- Die Post lässt ab heute während eines Monats ihr E-Voting-System testen. So sollen mögliche Schwachstellen gefunden werden.
- Bei dem so genannten Intrusions-Test sollen möglichst viele Hacker und Computerspezialisten versuchen, in das Abstimmungs-System einzudringen.
- Im Vorfeld des Tests kam es zu einer Panne: Der Quellcode der Software wurde von Unbekannten veröffentlicht.
Während eines Monats sollen Hacker aus aller Welt versuchen, das E-Voting-System der schweizerischen Post zu knacken. Dafür konnten sich Interessierte online registrieren und erhielten so Zugang zum Programmcode. Dies ist nötig, um das System auf Herz und Nieren testen zu können.
Nun ist der Quellcode vor einigen Tagen jedoch von Unbekannten im Internet veröffentlicht worden – jeder hat jetzt also Zugang zum Programmcode, nicht mehr nur die registrierten Hacker.
Wer hat den Code veröffentlicht?
«Es ist möglich, dass diese Veröffentlichung aus Unmut über die Post erfolgt ist», sagt dazu SRF-Digitalredaktorin Meline Sieber. So war der Post im Vorfeld des Tests vorgeworfen worden, die Informationen und die Dokumentationen zum Code seien zu dürftig.
Schon kurz nach Veröffentlichung des Codes wurde von Spezialisten moniert, die Umsetzung der Verschlüsselungs-Algorithmen im E-Voting-System der Post sei mangelhaft. Für Sieber ist es allerdings viel zu früh, jetzt schon ein Urteil über den Code abzugeben. Dieser müsse nun zuerst ausgiebig getestet werden.
Test dauert vier Wochen
Das Interesse an der Teilnahme am Intrusions-Test ist gross: Mehr als 2700 Interessierte aus der ganzen Welt haben sich angemeldet, ein Viertel davon aus der Schweiz. Seit heute Mittag 12:00 Uhr versuchen sie nun, Schwächen des E-Voting Systems ausfindig zu machen, Stimmen zu manipulieren oder das Wahlgeheimnis zu brechen, sagt Oliver Spycher, stellvertretender Projektleiter für Vote électronique bei der Bundeskanzlei.
Laut der Bundeskanzlei handelt es sich beim System der Post um das erste schweizerische System, das vollständig verifizierbar ist. Das bedeute, dass jeder Wähler eine Bestätigung erhält, dass seine Stimme korrekt abgelegt wurde.

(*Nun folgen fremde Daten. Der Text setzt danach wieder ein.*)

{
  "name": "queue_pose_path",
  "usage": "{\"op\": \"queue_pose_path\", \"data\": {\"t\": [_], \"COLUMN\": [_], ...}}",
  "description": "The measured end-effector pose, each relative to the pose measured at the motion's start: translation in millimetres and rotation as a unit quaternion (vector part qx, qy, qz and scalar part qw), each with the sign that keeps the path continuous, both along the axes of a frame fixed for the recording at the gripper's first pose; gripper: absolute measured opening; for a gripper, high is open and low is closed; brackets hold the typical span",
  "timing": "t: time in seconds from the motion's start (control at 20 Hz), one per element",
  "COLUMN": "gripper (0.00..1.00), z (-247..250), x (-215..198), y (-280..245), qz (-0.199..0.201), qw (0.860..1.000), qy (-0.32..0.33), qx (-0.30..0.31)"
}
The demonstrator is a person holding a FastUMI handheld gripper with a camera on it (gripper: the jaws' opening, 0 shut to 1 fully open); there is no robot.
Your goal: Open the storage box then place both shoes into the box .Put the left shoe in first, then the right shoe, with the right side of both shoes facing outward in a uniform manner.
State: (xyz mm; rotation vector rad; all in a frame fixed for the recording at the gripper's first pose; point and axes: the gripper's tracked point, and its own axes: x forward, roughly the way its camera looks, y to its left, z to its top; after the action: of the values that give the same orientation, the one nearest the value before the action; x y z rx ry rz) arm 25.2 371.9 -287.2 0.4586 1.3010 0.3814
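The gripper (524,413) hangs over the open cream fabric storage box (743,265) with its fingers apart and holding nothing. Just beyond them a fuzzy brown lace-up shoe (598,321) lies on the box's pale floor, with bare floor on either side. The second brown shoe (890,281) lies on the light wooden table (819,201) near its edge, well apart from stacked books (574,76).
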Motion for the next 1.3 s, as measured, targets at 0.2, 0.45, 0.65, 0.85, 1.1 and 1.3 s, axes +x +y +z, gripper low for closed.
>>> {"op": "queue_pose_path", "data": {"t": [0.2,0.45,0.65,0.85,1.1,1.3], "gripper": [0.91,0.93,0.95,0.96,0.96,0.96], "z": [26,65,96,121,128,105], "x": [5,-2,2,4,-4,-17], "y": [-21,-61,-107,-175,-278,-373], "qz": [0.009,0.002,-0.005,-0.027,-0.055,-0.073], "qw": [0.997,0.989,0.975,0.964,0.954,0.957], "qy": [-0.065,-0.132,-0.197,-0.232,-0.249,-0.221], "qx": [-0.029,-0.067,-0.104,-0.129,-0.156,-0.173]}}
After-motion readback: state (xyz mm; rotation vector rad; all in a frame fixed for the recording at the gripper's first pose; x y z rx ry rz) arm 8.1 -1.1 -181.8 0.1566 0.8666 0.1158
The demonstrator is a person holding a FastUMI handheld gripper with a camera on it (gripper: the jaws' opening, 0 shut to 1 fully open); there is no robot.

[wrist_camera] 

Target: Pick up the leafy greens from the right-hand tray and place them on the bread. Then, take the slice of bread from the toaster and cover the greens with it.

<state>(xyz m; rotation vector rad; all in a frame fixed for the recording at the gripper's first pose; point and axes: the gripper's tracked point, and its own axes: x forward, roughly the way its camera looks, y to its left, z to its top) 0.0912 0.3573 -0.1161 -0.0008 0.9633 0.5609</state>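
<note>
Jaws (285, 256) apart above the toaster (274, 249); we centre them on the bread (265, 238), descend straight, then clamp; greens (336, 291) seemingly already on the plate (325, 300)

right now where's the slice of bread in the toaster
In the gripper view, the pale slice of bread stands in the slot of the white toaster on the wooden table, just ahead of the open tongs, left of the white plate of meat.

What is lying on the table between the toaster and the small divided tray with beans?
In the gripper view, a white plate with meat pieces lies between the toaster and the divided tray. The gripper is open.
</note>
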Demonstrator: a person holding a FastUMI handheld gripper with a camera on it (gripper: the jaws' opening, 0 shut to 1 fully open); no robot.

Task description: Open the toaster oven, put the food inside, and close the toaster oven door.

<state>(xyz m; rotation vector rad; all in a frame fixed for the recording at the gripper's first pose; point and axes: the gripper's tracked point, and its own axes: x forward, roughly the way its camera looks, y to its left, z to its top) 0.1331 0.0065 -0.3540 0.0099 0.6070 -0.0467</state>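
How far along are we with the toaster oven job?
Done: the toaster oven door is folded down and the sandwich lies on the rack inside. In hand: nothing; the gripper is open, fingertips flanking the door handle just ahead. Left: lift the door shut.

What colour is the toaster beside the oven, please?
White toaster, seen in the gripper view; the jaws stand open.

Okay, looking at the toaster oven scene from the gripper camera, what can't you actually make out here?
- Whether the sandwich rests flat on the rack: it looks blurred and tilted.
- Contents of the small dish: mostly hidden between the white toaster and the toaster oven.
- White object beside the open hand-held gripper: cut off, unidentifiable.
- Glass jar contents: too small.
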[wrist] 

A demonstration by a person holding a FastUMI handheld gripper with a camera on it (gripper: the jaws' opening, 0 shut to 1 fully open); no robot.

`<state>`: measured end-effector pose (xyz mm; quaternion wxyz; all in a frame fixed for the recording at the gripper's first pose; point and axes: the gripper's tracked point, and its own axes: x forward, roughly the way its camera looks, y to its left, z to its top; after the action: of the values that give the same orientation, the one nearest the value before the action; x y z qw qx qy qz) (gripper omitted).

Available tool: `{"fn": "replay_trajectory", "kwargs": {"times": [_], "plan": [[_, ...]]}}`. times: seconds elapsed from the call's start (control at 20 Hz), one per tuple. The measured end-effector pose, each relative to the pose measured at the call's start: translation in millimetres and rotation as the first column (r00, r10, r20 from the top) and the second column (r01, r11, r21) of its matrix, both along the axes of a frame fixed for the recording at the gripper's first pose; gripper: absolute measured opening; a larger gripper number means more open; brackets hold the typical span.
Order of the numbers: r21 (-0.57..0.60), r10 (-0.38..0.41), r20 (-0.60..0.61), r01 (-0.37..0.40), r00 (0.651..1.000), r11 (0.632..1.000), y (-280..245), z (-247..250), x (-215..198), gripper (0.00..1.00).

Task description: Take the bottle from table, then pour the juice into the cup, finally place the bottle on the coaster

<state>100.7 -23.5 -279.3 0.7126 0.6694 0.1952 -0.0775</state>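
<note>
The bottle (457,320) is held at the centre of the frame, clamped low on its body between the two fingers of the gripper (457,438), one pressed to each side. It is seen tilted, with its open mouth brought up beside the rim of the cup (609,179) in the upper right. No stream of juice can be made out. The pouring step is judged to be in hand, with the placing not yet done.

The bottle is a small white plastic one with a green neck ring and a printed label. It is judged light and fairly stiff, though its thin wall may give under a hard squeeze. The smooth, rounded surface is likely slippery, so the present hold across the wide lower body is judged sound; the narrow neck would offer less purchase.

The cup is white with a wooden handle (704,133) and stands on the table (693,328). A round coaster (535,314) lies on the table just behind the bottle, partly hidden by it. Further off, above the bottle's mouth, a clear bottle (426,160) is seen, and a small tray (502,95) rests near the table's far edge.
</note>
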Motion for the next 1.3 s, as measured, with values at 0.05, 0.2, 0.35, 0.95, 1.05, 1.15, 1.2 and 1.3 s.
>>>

Der Intrusions-Test des E-Voting-Systems der Post dauert einen ganzen Monat. Erst danach werden Schlussfolgerungen gezogen.
Können Abstimmungen manipuliert werden?
Gemäss den rechtlichen Anforderungen muss das E-Voting-System vor dem Ersteinsatz zertifiziert und der Quellcode offengelegt werden. Zusätzlich hätten Bund und Kantone entschieden, das System vor dem Ersteinsatz einem öffentlichen Intrusions-Test zu unterziehen, so die Bundeskanzlei.
Die weltweite Hacker-Community soll also versuchen, Stimmen zu manipulieren oder abgegebene Stimmen zu lesen. Zum Test gehört auch der Versuch, Sicherheitsvorkehrungen ausser Kraft zu setzen oder zu umgehen, welche die abgegebenen Stimmen und sicherheitsrelevante Daten schützen.
Test kostet mindestens 250'000 Franken
Der Test dauert bis am 24. März. Das auf Intrusions-Tests spezialisierte Unternehmen SCRT registriert im Auftrag von Bund und Kantonen die Teilnehmenden. SCRT bewertet auch die Rückmeldungen und nimmt sobald als möglich dazu Stellung.
Bund und Kantone bezahlen 250'000 Franken an den Intrusionstest. Davon gehen 150'000 Franken als Beitrag an die Gesamtkosten an die Post. Die Aufwände von SCRT werden mit 100'000 Franken abgegolten. Zudem sollen besonders wertvolle Meldungen von Sicherheitslücken finanziell belohnt werden.
Die Einführung von E-Voting ist grundsätzlich umstritten, denn schon nur der Verdacht einer möglichen Manipulation könnte die demokratische Legitimation einer Abstimmung oder Wahl gefährden.
So hat der Kanton Genf den Betrieb eines E-Voting-Systems kürzlich eingestellt, nachdem Hacker des «Chaos Computer Clubs» gezeigt hatten, wie der Datenverkehr von Abstimmenden auf falsche Server umgeleitet werden kann.
Inzwischen hat auch ein überparteiliches Komitee die Lancierung einer Volksinitiative für ein Moratorium des E-Votings angekündigt, weil dies die Demokratie gefährde.